A.N. Jindal, J.@mdashDarshan Singh petitioner, has challenged the order dated 5.2.2011 passed by the trial court, whereby the application for
leading secondary evidence of the sale deed dated 14.3.1992 was declined. The application was moved on the ground that defendant No. 2
Gurdeep Singh purchased the suit land, vide registered sale deed dated 14.3.1992 from Kulwant Singh, Ajaib Singh brothers of Gurdeep Singh
and Gulzar Singh father of Gurdeep Singh. The petitioner was under the impression that the original sale deed dated 14.3.1992 must be in
possession of defendant No. 2, appeared in the Court on 3.12.2010 and produced the photo copy of the sale deed marked as Mark DW8/A.
The mutation of the sale deed was sanctioned and possession was also delivered to Gurdeep Singh. The petitioner is the purchaser of the property
from Gurdeep Singh and he intended to prove the original sale deed. Since Gurdeep Singh did not produce the original sale deed, therefore, he
wants to prove the same by way of secondary evidence.
2. In reply, the plaintiffs stated that the application is mala fide. As a matter of fact, Kulwant Singh, who is one of the executants of the sale deed,
had already died on 17.8.1973, therefore, no such sale deed could be executed.
3. The petitioner could not prove the sale deed as he had examined Gurdeep Singh with the hope that he would bring the original sale deed,
through which he had purchased the suit property, but Gurdeep Singh refused to produce the original sale deed, as such, occasion to prove the
sale deed by way of secondary evidence arose. The existence of the sale deed stands proved from the fact that the sale deed being registered one
and copy of the same having been proved on record as mark DW8/A. The apprehension of the petitioner is that since the original sale deed was
not proved on the record and only a copy thereof was marked, therefore, that may shadow his title. There is specific issue ""whether the defendant
purchased the suit property from Kulwant Singh etc?"" In order to prove the said issue has to prove the earlier sale deed executed by Gurdeep
Singh etc.
4. In the case of Kiran Singh and others v. Balbir Singh and another, 1994 (1) CLJ 463, the Allahabad High Court, while dealing with the question
of secondary evidence, held as under:-
There was no need to explain the circumstances in which original was not produced because it is covered by Section 65(e) and (f) and there is no
such requirement. Clauses (a), (b) and (c) stand independently of each other. Section 65 of the Act explains the circumstance. In any case the
circumstances mentioned in clauses (a) to (g) the secondary evidence can be produced. It is not necessary that if a case is covered by clause (e)

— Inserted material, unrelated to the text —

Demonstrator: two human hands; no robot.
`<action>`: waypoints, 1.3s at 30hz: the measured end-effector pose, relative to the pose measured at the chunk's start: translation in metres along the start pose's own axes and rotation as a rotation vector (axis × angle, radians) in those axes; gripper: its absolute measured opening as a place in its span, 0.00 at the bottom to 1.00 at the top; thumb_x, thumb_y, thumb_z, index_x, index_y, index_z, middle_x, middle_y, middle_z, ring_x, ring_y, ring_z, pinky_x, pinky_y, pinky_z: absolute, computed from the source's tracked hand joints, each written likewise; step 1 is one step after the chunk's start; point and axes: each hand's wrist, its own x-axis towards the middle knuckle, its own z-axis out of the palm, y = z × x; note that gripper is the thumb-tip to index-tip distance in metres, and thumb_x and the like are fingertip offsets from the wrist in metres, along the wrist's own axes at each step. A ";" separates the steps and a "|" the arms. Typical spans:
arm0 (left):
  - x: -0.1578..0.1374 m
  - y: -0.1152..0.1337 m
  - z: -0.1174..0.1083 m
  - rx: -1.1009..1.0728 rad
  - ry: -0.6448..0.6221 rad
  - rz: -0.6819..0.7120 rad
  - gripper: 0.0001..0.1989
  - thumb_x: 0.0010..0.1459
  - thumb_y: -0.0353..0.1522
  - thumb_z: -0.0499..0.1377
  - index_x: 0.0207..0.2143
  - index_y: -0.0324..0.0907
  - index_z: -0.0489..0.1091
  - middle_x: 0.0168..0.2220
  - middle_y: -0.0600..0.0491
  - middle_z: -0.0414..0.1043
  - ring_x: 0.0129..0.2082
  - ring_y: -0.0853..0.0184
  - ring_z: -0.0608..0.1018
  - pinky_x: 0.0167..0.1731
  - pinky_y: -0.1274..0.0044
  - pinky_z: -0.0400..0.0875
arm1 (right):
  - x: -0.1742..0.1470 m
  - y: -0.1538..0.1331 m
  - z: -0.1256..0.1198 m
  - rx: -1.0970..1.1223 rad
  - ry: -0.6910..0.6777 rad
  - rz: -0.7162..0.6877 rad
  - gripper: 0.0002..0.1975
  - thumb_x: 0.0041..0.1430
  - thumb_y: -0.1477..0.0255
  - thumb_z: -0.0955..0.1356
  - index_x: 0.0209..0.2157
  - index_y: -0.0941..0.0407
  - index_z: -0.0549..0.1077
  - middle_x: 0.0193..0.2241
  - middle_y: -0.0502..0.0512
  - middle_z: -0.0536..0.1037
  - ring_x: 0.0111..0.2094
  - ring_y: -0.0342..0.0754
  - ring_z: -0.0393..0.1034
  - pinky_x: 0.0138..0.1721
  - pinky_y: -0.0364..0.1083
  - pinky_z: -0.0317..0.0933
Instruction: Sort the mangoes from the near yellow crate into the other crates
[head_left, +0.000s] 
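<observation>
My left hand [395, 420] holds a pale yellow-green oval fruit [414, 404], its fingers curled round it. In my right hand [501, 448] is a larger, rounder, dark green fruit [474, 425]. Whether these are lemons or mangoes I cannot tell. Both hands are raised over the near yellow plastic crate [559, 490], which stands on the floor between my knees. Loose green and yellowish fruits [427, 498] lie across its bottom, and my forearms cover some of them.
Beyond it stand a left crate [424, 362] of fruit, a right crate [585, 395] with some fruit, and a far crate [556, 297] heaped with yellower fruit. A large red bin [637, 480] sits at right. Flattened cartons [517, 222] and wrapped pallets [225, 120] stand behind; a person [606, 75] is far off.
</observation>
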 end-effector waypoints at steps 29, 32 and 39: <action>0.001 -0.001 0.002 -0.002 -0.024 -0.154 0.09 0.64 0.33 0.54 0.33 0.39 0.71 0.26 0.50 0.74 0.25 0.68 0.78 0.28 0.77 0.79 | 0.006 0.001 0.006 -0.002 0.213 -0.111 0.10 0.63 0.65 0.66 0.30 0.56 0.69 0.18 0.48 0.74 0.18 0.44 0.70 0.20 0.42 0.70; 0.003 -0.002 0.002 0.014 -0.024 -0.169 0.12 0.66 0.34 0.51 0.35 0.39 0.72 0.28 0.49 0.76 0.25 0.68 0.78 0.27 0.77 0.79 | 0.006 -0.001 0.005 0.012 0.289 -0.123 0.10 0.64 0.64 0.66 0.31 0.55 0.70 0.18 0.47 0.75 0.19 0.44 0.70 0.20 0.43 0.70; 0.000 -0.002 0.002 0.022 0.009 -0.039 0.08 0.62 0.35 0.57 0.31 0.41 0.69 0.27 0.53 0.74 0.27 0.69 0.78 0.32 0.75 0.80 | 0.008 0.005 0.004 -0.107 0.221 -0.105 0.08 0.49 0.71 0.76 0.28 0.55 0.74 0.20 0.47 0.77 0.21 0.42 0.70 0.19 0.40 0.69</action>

and (f) the person who wants to produce the secondary evidence should explain about the original while filing the certified copy of the public
document, or of a document of which certified copy is permitted under this Act i.e. in the case covered by clauses (e) and (f) then nothing further is
required to be explained. In this view of the matter, I am of the opinion that the learned lower appellate court committed substantial error of law in
rejecting the certified copy of the sale deed as inadmissible. In any case it should have made inquiry from the defendants.

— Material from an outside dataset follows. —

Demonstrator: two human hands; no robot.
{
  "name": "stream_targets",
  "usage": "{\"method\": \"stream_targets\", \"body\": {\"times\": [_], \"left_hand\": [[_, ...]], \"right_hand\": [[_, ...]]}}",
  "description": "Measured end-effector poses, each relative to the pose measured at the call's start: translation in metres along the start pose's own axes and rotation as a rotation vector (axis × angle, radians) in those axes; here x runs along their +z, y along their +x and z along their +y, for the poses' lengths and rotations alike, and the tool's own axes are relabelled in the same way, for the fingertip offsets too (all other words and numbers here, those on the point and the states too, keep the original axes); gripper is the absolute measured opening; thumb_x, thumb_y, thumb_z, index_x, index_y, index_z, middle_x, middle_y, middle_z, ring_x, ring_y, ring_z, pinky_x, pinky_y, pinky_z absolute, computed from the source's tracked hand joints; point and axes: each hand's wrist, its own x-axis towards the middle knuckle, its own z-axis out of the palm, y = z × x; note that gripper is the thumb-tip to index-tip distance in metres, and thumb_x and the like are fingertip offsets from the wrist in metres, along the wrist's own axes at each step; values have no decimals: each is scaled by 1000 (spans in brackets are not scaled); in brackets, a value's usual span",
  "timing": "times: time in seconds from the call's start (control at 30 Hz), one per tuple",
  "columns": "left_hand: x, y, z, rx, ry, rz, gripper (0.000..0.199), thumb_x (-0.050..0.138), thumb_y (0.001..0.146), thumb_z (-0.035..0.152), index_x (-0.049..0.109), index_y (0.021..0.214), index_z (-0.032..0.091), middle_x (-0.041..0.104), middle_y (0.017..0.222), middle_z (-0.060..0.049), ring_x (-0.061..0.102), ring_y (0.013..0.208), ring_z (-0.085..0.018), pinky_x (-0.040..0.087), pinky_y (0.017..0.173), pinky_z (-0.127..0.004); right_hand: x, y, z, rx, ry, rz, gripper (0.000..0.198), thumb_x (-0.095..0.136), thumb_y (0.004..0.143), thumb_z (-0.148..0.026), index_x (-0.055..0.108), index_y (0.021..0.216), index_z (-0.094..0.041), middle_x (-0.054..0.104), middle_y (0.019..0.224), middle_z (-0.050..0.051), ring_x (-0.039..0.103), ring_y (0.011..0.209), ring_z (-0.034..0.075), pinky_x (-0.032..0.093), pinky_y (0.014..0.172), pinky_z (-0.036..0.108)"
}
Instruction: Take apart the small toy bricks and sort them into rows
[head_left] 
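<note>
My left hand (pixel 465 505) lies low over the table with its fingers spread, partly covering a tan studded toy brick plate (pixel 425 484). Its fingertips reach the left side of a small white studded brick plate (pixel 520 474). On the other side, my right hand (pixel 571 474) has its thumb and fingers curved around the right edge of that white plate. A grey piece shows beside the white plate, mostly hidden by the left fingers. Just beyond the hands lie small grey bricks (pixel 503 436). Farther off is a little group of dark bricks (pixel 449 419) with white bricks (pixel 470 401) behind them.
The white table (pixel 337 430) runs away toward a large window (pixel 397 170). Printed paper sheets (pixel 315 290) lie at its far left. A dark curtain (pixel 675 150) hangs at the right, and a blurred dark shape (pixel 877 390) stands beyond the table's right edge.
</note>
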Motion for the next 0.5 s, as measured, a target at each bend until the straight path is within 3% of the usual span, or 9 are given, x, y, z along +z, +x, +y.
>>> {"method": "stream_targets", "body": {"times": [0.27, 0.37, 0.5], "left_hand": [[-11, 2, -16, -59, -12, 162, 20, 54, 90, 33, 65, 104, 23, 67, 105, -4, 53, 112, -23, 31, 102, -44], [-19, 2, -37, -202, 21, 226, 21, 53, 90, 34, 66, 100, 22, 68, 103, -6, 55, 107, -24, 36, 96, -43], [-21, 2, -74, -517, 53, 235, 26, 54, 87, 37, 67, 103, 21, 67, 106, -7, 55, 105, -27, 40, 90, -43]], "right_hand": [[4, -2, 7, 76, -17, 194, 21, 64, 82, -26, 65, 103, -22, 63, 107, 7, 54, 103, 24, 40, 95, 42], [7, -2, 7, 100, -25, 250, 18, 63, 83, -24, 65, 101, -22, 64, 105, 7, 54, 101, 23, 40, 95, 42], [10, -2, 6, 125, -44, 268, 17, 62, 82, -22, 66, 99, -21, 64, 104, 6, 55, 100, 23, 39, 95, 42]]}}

5. Further in the case of Nanni Bai and Others Vs. Gita Bai, , held as under:-
It was next contended that even if Article 12 was not available to the defendants by way of a bar to the suit, the suit was certainly barred under
Art. 134 of the Limitation Act. Under Art. 134, the plaintiff has to sue to recover possession of immovable property mortgaged and, afterwards,
transferred by the mortgagee for a valuable consideration, within 12 years from the date the ""transfer becomes known to the plaintiff"". On the other
hand, it has been contended on behalf of the plaintiff that the usual rule of 60 years'' limitation under Article 148 of the Limitation Act, governs the
present case. On this part of the case, the defendants suffer from the initial difficulty that the sale-deeds relied upon by them in aid of the plea of
limitation under Art. 134, have not been brought on the record of this case, and, therefore, the Court is not in a position to know the exact terms of
the sale-deeds. This difficulty, the appellants sought to overcome by inviting our attention to the statements made in paragraph 8 of the plaint. But
those are bald statements giving the reasons why the defendants other than the original mortgagee, were being impleaded as defendants. There is
no clear averment in that paragraph of the plaint about the extent of the interest sold by those sale-deeds and other transfers referred to therein.
The Court is, therefore, not in a position to find out the true position. Those sale-deeds themselves were the primary evidence of the interest sold.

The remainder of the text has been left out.